Oh yeah, in answer to the earlier question, he makes boat and wading maps, with different types of info. Great maps!


----------



## themadhunter (Oct 5, 2012)

ClearLakeClayt said:


> If you order three maps on Joe Trombley's website, you get a fourth free, and shipping is free.
> 
> http://www.hooknline.com/products/
> 
> ...


good info....cause I wanted to start collecting those maps for each bay around here.


----------



## speckcaster (May 5, 2012)

*Clayton's all over it!*



ClearLakeClayt said:


> If you order three maps on Joe Trombley's website, you get a fourth free, and shipping is free.
> 
> http://www.hooknline.com/products/
> 
> ...


right on target "clayton"....my Dad use to work with him at Nasa back in the day!

speckcaster


----------



## panamafish (Aug 3, 2006)

does he have any maps of the seabrook kemah area


----------



## ClearLakeClayt (Aug 2, 2011)

panamafish said:


> does he have any maps of the seabrook kemah area


Follow the link in my earlier post in this thread - Map #F103


----------



## panamafish (Aug 3, 2006)

i ordered mine thanks


----------



## panamafish (Aug 3, 2006)

themadhunter said:


> If you don't have one, especially of you're new to the area or wade fishing in general I would suggest getting one. These things are bad ***. Gives GPS coordinates on reefs, POI's, boat ramps, and kayak launches.
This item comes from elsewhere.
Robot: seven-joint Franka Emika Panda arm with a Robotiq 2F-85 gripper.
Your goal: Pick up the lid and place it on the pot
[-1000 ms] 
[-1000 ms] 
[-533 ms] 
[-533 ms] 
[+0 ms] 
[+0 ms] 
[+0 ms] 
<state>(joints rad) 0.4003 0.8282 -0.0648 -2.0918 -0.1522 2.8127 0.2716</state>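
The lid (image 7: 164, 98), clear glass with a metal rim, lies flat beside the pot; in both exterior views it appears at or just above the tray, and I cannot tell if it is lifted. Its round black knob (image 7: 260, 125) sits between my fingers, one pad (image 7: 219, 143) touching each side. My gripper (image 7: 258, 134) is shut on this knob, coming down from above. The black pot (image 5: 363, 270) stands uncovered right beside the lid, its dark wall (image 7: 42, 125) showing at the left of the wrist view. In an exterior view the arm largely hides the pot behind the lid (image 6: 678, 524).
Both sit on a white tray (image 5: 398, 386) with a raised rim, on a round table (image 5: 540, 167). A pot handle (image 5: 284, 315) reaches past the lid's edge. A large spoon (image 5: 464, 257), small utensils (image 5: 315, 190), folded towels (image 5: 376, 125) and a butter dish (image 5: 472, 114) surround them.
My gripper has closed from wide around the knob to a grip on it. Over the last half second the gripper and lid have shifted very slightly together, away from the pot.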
I picked mine up at Academy for like $12. Well worth it IMO.


i just got mine from the post link that someone put on here i paid a little more than the 12 bucks got it the next day, and you are correct definitely worth the price for a person who is new to the area or who just has never fished the area a good investment


----------



## Bankin' On It (Feb 14, 2013)

This is mainly freshwater but there are some salty spots listed:

Texas Bank Fishing Map


----------